Implementation Timeline and Loopholes
While the tariffs will become effective August 7 at 12:01 AM EDT, shipments already in transit before that time will be exempt—provided they arrive by October 5. A White House official told CNBC this is not an extension but a practical measure to allow US Customs time to implement the new structure.
Trump: “Too Late” for More Deals—But Maybe Not Forever
Speaking to NBC News on Thursday evening, Trump signaled a temporary end to dealmaking: “It’s too late now,” he said, regarding further pre-deadline negotiations.
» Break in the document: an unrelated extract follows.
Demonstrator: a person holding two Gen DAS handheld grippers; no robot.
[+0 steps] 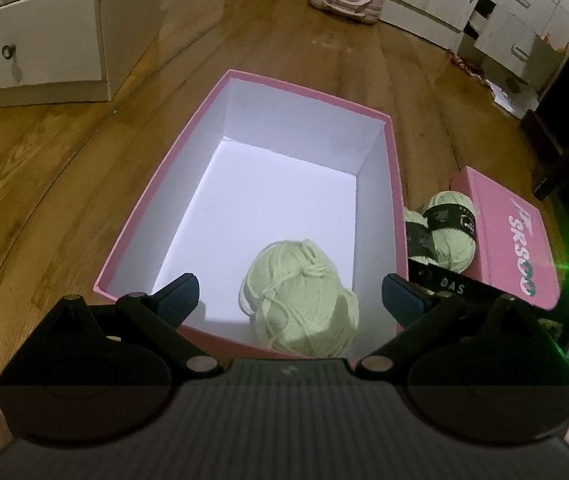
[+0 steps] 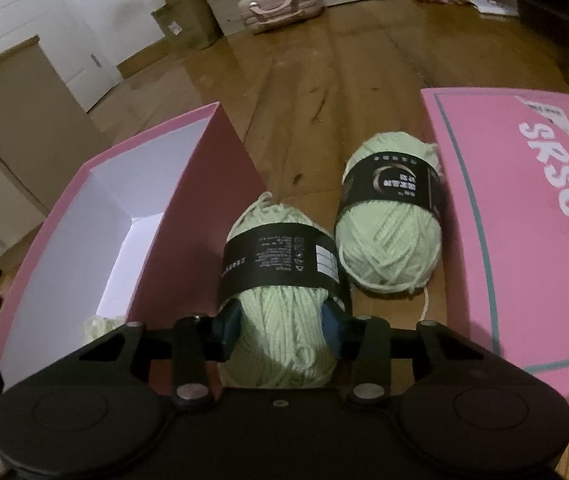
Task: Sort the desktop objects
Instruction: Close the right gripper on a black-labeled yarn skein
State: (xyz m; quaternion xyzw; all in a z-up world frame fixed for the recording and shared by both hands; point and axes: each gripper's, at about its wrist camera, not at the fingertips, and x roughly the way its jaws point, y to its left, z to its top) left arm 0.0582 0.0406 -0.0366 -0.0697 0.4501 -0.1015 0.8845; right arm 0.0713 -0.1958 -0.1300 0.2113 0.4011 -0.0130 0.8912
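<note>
Three balls of pale green yarn are in play on the wooden floor (image 1: 84,184). Furthest left stands the open pink box (image 1: 156,208) with its white inside, and one loose ball (image 1: 300,300) with no band lies in its near right corner. The left gripper (image 1: 290,292) hangs over that corner with its jaws spread wide — the ball sits between the pads, apart from both. Just right of the box wall, the right gripper (image 2: 280,320) has pinched its blue pads onto the near end of a black-banded ball (image 2: 280,276), the yarn squeezed in between them. Beside it lies a second banded ball (image 2: 392,216), touching the pink lid (image 2: 524,208) that lies flat furthest right.
</note>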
However, he hinted that deals could still be made in the future: “Don’t assume this is the end of the story.”
On Truth Social, Trump reinforced the hardline tone:
“THE AUGUST FIRST DEADLINE IS THE AUGUST FIRST DEADLINE — IT STANDS STRONG, AND WILL NOT BE EXTENDED. A BIG DAY FOR AMERICA!!!”
Global Market Reaction
The tariff decision sent a chill through global markets:
- South Korea’s KOSPI: -3.1%
- Japan’s Nikkei 225: -0.66%
- Australia’s ASX 200: -0.76%
Fears of retaliatory measures, supply chain disruptions, and rising inflation have resurfaced.
Analysts Warn: More Pain—and Chaos—May Follow
Trade experts warn that Thursday’s order could trigger a new era of global economic instability.
Stephen Olson, former US trade negotiator:
“Countries wishing to trade with the US will now face dramatically higher tariffs that could be further increased at the whim of a president who has shown disdain for trade rules.”
Wendy Cutler, former USTR deputy, cautioned:
“Don’t assume this is the end of the story … more deals and further tariff increases are almost certain to follow.”
Analysts also noted that China, which secured a temporary tariff truce through August 12, might interpret the transshipment clause as aimed directly at its exporters and respond accordingly.
Geopolitical Implications and Next Steps
The executive order reinforces Trump’s broader campaign strategy to present himself as a protector of US manufacturing and jobs. It also raises serious questions about global supply chain stability and upcoming diplomatic responses.
According to White House officials, more deals may still be signed before August 7, but countries that failed to meet US demands will face the full weight of the tariffs.
As trade partners scramble to respond and investors digest the fallout, one thing is clear: Trump’s tariff doctrine is back, louder—and sharper—than ever.